Having formally studied electronic music production in college, Fischbeck is clearly a technology wizard with a swarm of creative ideas whirling around in his head. Extending beyond the sonic palette, he and Rara have tried with varying degrees of success to bring interactive video- and audience-conducted physical manipulation components to their musical experience. As expected, though, one of the main dividing points of Lucky Dragons' work throughout the years has been its too often divergent, spastic nature. Especially evident during their live shows, there tends to be two polarized groups of spectators witnessing Fischbeck's incessant thrashing and the music's quick cuts – those who can somehow keep up with them and therefore believe the band to be ingenious, and those who get lost somewhere in between sampled loop changes and are therefore confused by the whole ordeal.
Lucky Dragons' new album, Dream Island Laughing Language, follows their last Marriage Records release, Widows, demonstrating their developing patience and maturity as musicians by sticking to similar, albeit broad, themes. Whereas Widows found its footing as being a looped, cut-and-paste digital manipulation of old folk inspirations, Dream Island is a 21st century recontextualization of more tribal and aboriginal influences. The instruments that Fischbeck and Rara sample feel more "acousticy" than "synthy," but just a bit more exotic than where they have treaded in the past. The looped sounds of shamisens (right?), flutes, and hand drums dancing around with their normal clicks, beats, and ever-present hand claps evoke rituals from far-off lands more than it does of domestic campfire sessions. As a whole, this album has a lighter, more fleeting feel than their past outputs, and even though many of the tracks still bear the scent of "artsy pretentiousness," it is still their most open-armed LP to date.

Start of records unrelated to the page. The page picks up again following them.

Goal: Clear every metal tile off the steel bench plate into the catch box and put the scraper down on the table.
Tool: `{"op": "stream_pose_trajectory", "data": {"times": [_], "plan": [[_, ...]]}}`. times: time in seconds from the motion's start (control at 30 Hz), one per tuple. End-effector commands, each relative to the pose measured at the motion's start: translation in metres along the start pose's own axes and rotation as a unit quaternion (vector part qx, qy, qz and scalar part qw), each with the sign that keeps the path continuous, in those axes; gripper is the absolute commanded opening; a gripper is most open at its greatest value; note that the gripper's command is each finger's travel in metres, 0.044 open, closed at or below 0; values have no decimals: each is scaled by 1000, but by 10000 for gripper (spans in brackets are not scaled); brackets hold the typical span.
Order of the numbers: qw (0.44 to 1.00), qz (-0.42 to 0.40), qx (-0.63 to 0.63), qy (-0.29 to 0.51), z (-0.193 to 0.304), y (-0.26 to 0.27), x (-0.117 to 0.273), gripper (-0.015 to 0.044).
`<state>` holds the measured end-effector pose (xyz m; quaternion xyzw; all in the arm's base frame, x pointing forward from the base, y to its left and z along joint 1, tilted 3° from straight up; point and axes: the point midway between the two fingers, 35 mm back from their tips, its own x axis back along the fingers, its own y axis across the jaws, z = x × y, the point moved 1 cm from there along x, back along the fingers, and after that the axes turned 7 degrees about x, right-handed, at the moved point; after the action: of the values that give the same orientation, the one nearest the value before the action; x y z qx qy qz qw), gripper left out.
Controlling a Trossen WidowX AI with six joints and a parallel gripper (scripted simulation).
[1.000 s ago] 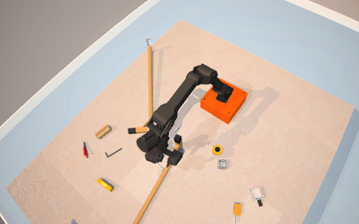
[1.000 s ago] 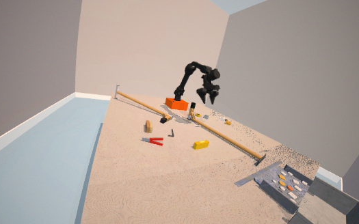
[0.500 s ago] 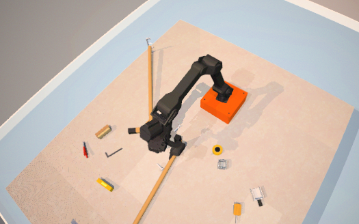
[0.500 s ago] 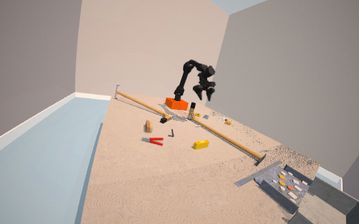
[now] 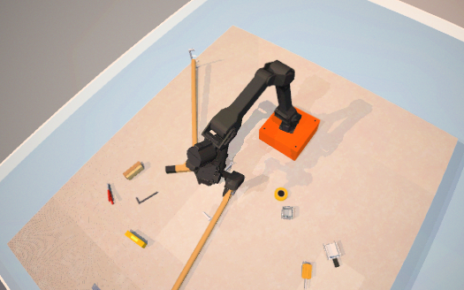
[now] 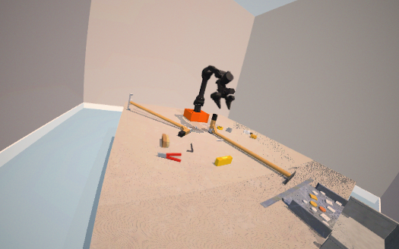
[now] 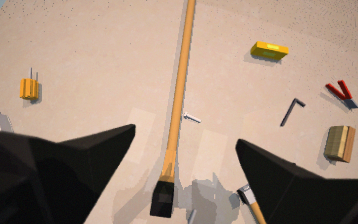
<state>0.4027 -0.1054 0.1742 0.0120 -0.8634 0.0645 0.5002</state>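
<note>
The long scraper (image 5: 204, 239) (image 6: 251, 151) (image 7: 181, 80) lies on the table, its flat dark head near the steel plate and its raised black-ended grip at the arm's end. My gripper (image 6: 223, 108) (image 7: 186, 136) is open and empty, above the grip end of the scraper; in the wrist view the handle runs between the fingertips, below them. The steel bench plate (image 6: 299, 199) has dark side walls and holds several white and orange tiles (image 6: 313, 197). The grey catch box (image 6: 369, 213) stands at its far end. Plate and box are outside the wrist view.
A second long-handled tool (image 5: 193, 97) (image 6: 156, 115) with a hooked head lies beside the orange base (image 5: 289, 137) (image 6: 196, 115). A yellow block (image 5: 136, 239) (image 6: 223, 161), red pliers (image 5: 110, 194) (image 6: 173, 156), a hex key (image 5: 147, 197) and a wooden block (image 5: 133, 170) lie to one side of the scraper.
</note>
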Motion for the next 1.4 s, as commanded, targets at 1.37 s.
{"op": "stream_pose_trajectory", "data": {"times": [1.37], "plan": [[998,9,7,-61,99,26,39,440]]}}
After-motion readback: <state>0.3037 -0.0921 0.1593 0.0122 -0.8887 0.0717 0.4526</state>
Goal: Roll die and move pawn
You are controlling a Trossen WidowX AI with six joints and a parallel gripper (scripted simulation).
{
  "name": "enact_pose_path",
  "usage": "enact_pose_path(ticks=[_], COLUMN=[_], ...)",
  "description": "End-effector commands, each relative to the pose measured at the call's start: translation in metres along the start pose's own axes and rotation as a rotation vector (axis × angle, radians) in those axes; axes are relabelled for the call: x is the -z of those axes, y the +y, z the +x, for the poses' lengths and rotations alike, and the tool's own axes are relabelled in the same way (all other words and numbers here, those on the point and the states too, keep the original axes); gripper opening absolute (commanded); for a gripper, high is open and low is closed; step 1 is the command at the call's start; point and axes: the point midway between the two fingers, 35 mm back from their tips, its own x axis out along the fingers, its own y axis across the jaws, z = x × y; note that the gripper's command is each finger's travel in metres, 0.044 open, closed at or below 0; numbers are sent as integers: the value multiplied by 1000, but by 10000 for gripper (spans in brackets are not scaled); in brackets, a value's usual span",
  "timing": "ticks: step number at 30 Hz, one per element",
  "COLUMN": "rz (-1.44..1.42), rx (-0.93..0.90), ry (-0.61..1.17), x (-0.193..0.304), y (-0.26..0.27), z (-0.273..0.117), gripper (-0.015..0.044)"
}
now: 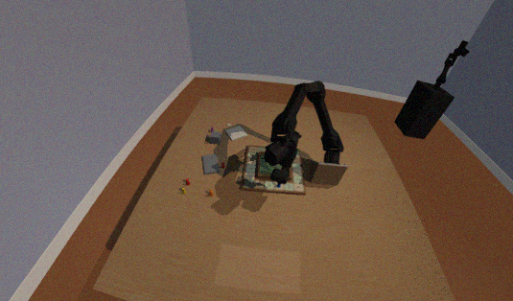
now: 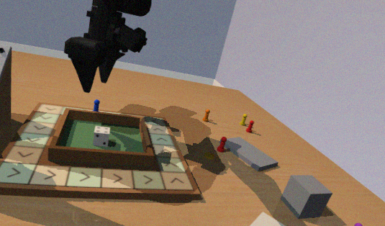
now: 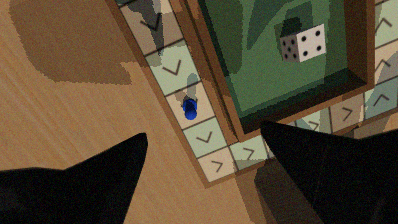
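Note:
The white die (image 2: pixel 101 136) (image 3: pixel 303 44) rests in the green-floored dice tray (image 2: pixel 106 159) (image 3: pixel 360 65) with four pips on top. The tray stands inside the board's ring of arrowed squares (image 2: pixel 85 177) (image 3: pixel 172 67). The blue pawn (image 1: pixel 279 185) (image 2: pixel 96 105) (image 3: pixel 190 108) stands upright on a tan square of the far row, two squares before the corner square in the wrist view. My gripper (image 2: pixel 95 86) (image 3: pixel 205 132) is wide open and empty, above the pawn and not touching it. In the top view the arm hides much of the board and the die.
Red pawns (image 2: pixel 222 145) (image 2: pixel 250 127), an orange pawn (image 2: pixel 206 116) (image 1: pixel 211 193) and a yellow pawn (image 2: pixel 244 119) (image 1: pixel 183 191) stand beyond the board's side. A grey slab (image 2: pixel 250 152) (image 1: pixel 210 164) and grey block (image 2: pixel 304 194) lie there too. A panel (image 1: pixel 331 173) stands at the other side.

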Motion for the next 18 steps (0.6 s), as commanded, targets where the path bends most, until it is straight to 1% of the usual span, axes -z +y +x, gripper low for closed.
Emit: enact_pose_path(ticks=[1, 6, 10, 11, 12, 18], rz=[-68, -201, -288, -293, -241, -241], rx=[-9, -6, -3, -2, -7, -7], ry=[-3, -1, 0, 0, -7, -7], x=[7, 26, 41, 42, 32, 32], y=[-29, -87, -125, -127, -106, -106], z=[-27, -60, -73, -74, -69, -69], gripper=[440, 440, 440, 440, 440, 440])
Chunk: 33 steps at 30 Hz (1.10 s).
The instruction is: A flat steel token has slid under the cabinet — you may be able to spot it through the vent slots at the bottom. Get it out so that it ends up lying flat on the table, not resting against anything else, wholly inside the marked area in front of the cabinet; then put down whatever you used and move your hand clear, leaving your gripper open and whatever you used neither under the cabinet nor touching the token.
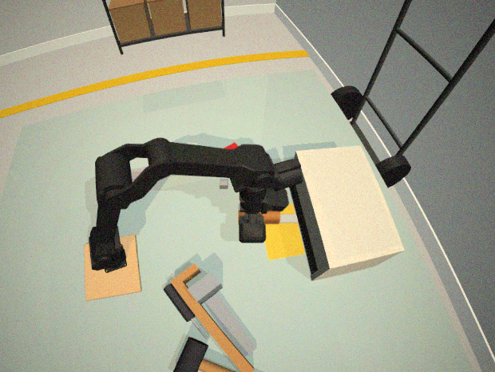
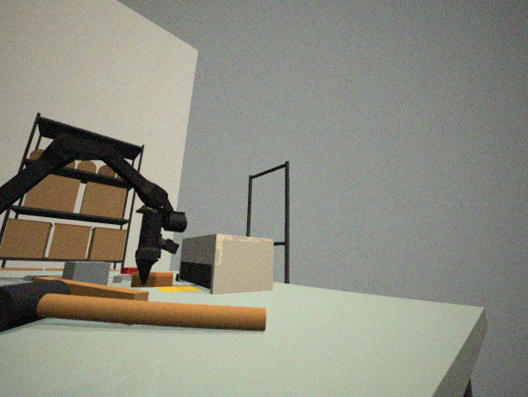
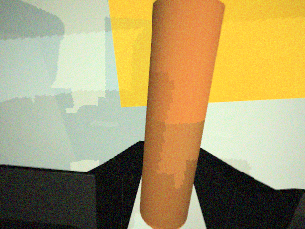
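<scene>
My gripper [image 2: 144,280] [image 3: 166,149] is shut on the orange round handle [image 1: 271,217] [image 2: 163,279] [image 3: 180,73] of a tool, low over the table. The tool's flat grey shaft [image 1: 287,218] runs from the handle to the dark open front of the cabinet; its far end is hidden. The white cabinet [image 1: 352,207] [image 2: 243,264] stands on the table. The yellow marked area [image 1: 283,242] [image 2: 177,289] [image 3: 257,58] lies in front of it, partly below the tool. The token is not visible in any view.
An orange L-shaped bar [image 1: 211,323], a grey block [image 1: 204,286] and a black-headed tool [image 1: 191,354] [image 2: 149,311] lie nearer the front. A small grey cube [image 1: 223,184] and a red object [image 1: 231,146] [image 2: 129,270] lie on the arm's other side.
</scene>
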Available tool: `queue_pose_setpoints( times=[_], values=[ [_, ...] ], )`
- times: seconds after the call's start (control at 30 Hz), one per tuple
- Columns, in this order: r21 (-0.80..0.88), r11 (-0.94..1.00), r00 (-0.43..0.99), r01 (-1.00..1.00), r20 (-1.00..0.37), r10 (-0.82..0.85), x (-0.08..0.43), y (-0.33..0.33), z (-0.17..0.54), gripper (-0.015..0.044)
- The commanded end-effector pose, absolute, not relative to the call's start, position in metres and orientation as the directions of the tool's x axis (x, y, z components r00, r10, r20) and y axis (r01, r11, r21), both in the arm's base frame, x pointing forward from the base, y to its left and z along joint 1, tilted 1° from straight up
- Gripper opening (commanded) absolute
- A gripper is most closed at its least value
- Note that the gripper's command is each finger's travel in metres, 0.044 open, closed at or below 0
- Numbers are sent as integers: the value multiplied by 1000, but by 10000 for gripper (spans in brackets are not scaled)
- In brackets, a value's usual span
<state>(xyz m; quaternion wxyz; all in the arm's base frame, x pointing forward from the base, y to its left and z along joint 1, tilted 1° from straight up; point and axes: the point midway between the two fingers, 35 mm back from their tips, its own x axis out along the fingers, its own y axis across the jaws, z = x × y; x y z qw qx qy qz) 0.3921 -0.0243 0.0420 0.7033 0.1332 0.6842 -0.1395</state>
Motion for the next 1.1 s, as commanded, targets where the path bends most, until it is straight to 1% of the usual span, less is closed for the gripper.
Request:
queue_pose_setpoints(
  times=[0.0,1.07],
  values=[
    [-8,923,23,384,-1000,-18,388,-23,41,0],
    [-8,923,21,384,-1000,-17,359,-10,40,0]
  ],
)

With 22 tracks on the record, there are bound to be a few missteps, and in these occasional instances, they seem to fall flat because they play like out-of-place filler, not because they are necessarily "bad" tunes. Many of the songs on Dream Island Laughing Language will be able to be played organically in their entirety live by the Dragons' wind and percussion "ensemble," which will undoubtedly only make their live performances more engaging and inspiring. Similar to how artists like Animal Collective and Moondog have been able to summon the mystic with steady rhythms and simple melodies, the Lucky Dragons are finally coming into their own as a focused minimalist composers who exhibit the potential to transcend the listener to greater aural enlightenment. There have not been too many recent Macintosh artists who have been able to tug at the imaginations of an audience by making progressive electronics seem "natural," but the Dragons are seemingly aware of that path. Regardless, hopefully they at least continue to keep their focus and harness their billions of ideas to make more cohesive, meaningful records.